The Highs and Lows of the Holidays (and Life)

Tomorrow is the 10th anniversary of my Dad’s passing. He was only 70 when he died. 

This past week, I also learned about the unexpected passing of two friends of mine, a childhood friend who was only 54, and a college friend who was only 52. I can’t believe they are gone.

In my experience, the end of this glorious thing called life almost always feels like it comes too soon. 

Since losing my Dad, I’ve grown and learned a lot. The biggest revelation has been that our imperfections are often what makes life so rich, our relationships so deep, and are what we miss the most.

I miss the way my Dad laughed. Often he’d laugh so hard he couldn’t catch his breath and would get a stitch in his side, making this funny, uncontrollable “ho, ho, ho” sound.


I miss how he would bite the side of his cheek when he chewed gum because of a crooked tooth, and how he’d get so mad when it happened. For some reason, though, the next time he was offered a stick of gum, he’d always try again.

I miss how he’d talk to cashiers or strangers about their families and their day, holding up the line long behind him.

I miss how he’d hide my small, cold hands between his, which always seemed to be warm, especially on freezing winter days. 

I miss how his eyes would twinkle as he told us kids a story, as we hung on every word.

I miss the way he’d say, “Laurie!” at the top of his lungs when I’d call on the phone as if it was the happiest moment ever. 

After the hearing about the death of my childhood friend this past weekend, I stood in front of the sunset and watched the colors fade as if it was the one and only sunset I would ever see. 

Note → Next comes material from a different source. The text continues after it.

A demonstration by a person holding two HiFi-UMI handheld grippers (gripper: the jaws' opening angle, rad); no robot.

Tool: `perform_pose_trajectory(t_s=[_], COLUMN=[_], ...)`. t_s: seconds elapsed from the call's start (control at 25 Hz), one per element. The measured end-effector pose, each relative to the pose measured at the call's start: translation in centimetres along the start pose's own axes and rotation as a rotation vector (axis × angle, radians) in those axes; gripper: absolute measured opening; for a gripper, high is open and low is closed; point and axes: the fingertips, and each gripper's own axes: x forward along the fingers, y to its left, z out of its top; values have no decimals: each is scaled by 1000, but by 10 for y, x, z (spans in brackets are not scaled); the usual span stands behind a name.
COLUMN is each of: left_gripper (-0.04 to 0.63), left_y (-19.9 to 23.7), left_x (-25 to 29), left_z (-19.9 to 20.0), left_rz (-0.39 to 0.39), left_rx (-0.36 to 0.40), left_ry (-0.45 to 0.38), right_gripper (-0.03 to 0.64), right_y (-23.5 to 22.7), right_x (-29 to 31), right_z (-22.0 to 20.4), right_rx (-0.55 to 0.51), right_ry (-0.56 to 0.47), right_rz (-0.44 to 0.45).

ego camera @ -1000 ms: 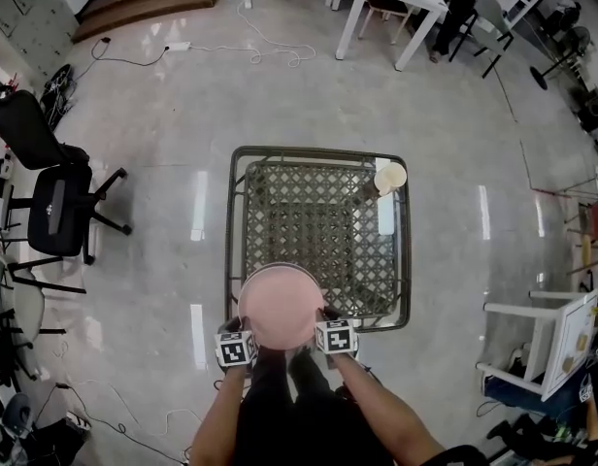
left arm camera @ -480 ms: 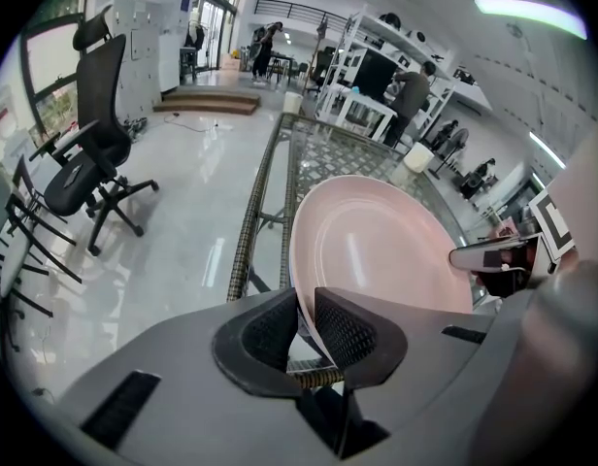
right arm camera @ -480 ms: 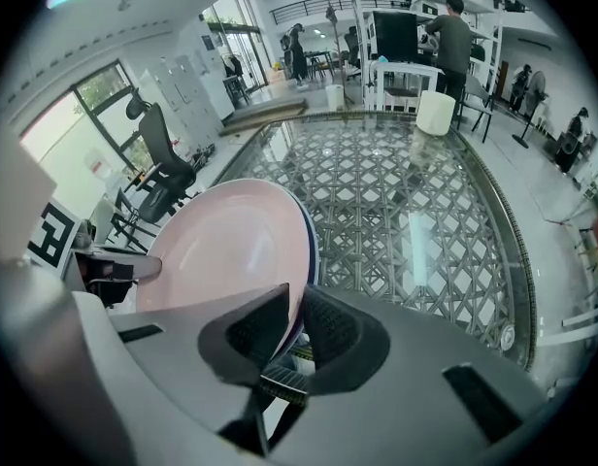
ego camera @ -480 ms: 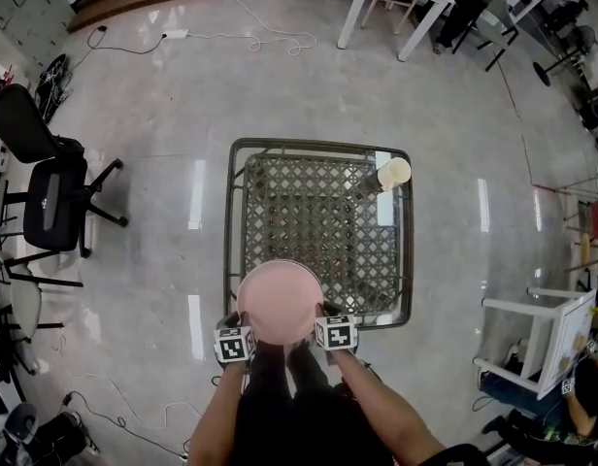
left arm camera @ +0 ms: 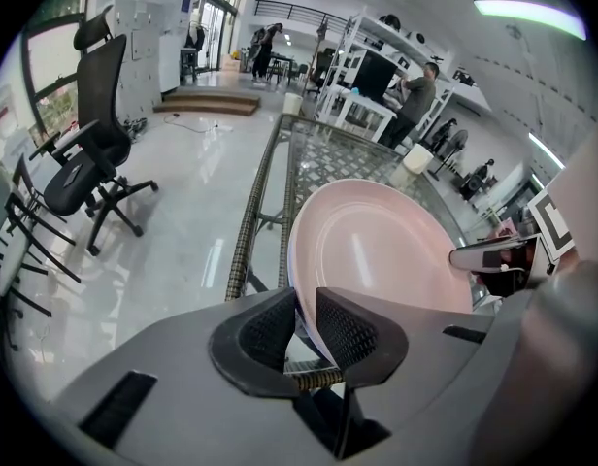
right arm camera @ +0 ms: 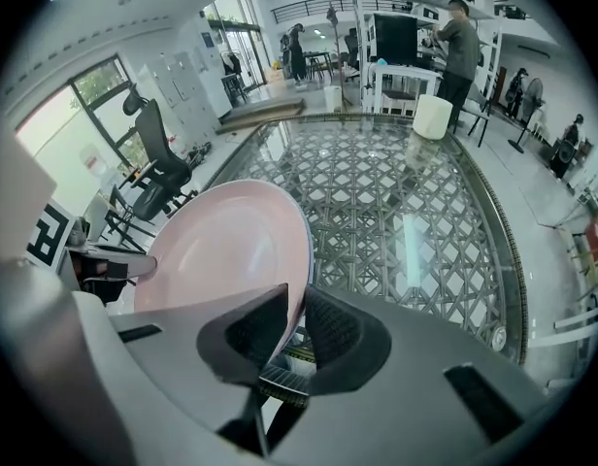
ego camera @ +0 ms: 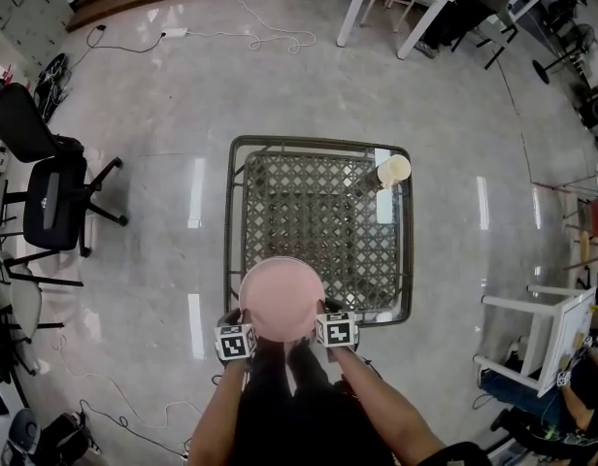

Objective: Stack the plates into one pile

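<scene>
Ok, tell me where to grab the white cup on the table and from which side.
Take the white cup by its side wall, below the rim, jaws level, probably coming from the table's near side. It stands upright by the far right edge, round and slightly tapered, so opposite wall faces should give the steadiest grip.

Left claw [left arm camera: 307, 307] slackening on plate [left arm camera: 386, 250], right claw [right arm camera: 297, 304] tight

No text, label, brand or number is legible anywhere.
</scene>
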Motion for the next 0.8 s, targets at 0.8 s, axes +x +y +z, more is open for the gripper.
perform_pose_trajectory(t_s=[0.8], left_gripper=[104], left_y=[5], left_x=[-38], left_z=[16], left_rz=[45], left_rx=[-30], left_ry=[-118], right_gripper=[61], right_y=[5], right_x=[-33], right_z=[22], right_rx=[-53], right_ry=[-104], right_rz=[9])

I hugged my kids a little tighter that night. I told my husband how much I loved him as we were drifting off to sleep. 

I didn’t worry so much about my outfit, hair or makeup being not quite the way I wanted when we went out with friends.

The truth is, we are constantly being offered miraculous gifts in each moment.

If sadness creeps in when we are feeling full and celebratory, it’s okay. If we find ourselves having inexplicable surges of joy amidst times of trouble, that’s okay too. It’s also okay if this holiday season or grief don’t look the same for each of us. 

If we look hard enough, we will find glimmers of light just waiting to be discovered. You are a miracle, just the way you are. So is this amazingly beautiful, messy, unpredictable life. I believe connecting and loving are what it’s all about. 

No matter how different we may be, we all experience loss and sadness, and have been reminded, in one way or another, how sacred life is.

If you are struggling in any way during this holiday season, please know that you are not alone. 

If you know someone who might need to hear this today, please share it.

Wishing you deep peace and miraculous moments, today and always.